- Task prompt -
Both the line below containing "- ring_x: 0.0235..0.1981" and the line containing "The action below", along with every line between them, should be repeated exactly; no other line belongs in the answer.

* * * * * * * * *

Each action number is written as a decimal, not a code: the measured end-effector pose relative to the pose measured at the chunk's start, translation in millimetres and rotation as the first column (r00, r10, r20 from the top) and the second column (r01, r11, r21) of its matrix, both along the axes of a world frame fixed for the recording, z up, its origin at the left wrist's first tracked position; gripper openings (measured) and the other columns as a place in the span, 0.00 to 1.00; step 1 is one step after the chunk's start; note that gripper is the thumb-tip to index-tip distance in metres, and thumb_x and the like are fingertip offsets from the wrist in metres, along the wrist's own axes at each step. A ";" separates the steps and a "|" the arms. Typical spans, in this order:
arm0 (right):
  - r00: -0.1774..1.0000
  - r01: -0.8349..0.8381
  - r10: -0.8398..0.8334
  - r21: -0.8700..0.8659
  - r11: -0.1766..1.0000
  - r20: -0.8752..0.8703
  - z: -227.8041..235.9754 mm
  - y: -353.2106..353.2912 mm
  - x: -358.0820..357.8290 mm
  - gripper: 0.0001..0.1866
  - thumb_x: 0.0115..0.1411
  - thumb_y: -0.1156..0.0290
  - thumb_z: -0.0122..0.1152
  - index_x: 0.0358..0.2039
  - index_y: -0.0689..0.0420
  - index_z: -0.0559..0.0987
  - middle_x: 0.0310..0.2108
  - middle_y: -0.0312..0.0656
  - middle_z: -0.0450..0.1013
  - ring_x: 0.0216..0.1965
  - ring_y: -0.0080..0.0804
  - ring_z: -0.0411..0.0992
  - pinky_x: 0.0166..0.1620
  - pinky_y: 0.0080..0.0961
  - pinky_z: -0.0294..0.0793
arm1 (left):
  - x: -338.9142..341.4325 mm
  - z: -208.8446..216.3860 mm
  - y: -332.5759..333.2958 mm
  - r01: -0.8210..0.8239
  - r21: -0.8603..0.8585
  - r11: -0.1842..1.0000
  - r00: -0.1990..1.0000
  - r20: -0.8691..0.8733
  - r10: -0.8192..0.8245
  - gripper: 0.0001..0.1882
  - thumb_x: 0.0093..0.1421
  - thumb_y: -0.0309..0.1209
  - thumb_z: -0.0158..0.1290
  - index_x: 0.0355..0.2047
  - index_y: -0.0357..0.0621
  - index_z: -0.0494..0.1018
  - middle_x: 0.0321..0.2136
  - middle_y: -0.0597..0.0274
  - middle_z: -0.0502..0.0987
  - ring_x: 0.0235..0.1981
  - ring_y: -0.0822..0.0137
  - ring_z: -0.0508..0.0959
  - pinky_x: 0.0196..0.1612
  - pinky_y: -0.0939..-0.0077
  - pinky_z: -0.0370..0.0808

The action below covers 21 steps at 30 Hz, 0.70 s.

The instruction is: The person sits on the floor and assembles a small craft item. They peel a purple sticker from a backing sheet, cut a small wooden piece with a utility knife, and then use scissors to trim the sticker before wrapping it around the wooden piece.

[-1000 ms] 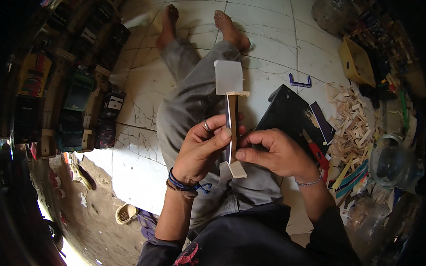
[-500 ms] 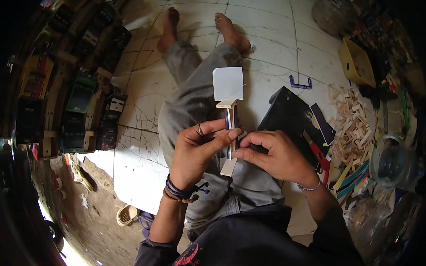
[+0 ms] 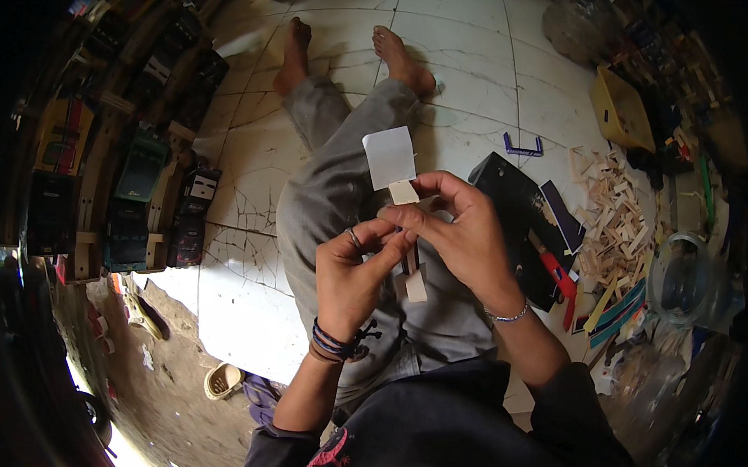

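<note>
Over my lap, both hands grip a small U-shaped wooden piece [image 3: 416,286] with pale flat ends and a dark strip along its long side. My left hand [image 3: 352,270] pinches its middle between thumb and fingers. My right hand [image 3: 461,228] is closed near the far end, thumb and fingers pressed on the piece, close to the left fingertips. A white square of paper [image 3: 391,157] shows just past that far end; I cannot tell whether it is attached. The fingers hide most of the strip.
On the floor to the right are a black board [image 3: 507,189], a red-handled knife [image 3: 558,274], a purple U-shaped piece [image 3: 523,146] and a heap of wooden pieces [image 3: 614,213]. A yellow basin [image 3: 621,110] stands farther back. Model truck-like boxes [image 3: 137,163] line the left.
My right hand has moved from the near part of the wooden piece up to its far end. The piece and the white paper have tilted.
</note>
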State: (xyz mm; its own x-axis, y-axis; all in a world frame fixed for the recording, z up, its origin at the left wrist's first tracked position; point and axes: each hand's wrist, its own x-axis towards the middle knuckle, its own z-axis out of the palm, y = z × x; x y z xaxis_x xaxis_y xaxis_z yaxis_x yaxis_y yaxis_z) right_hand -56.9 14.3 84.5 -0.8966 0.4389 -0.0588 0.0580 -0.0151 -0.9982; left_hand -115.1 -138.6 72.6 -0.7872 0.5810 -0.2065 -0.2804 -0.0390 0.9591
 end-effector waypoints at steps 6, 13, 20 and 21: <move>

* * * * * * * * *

- Answer section -
  - ring_x: 0.0235..0.1981
  - ring_y: -0.0822..0.0137
  - ring_z: -0.0508..0.0959
  - pinky_x: 0.0196..0.1612
  - pinky_y: -0.0939..-0.0077
  - pinky_z: -0.0370..0.0808

The action below covers 21 steps at 30 Hz, 0.70 s.

This output is complete, and the exercise is done.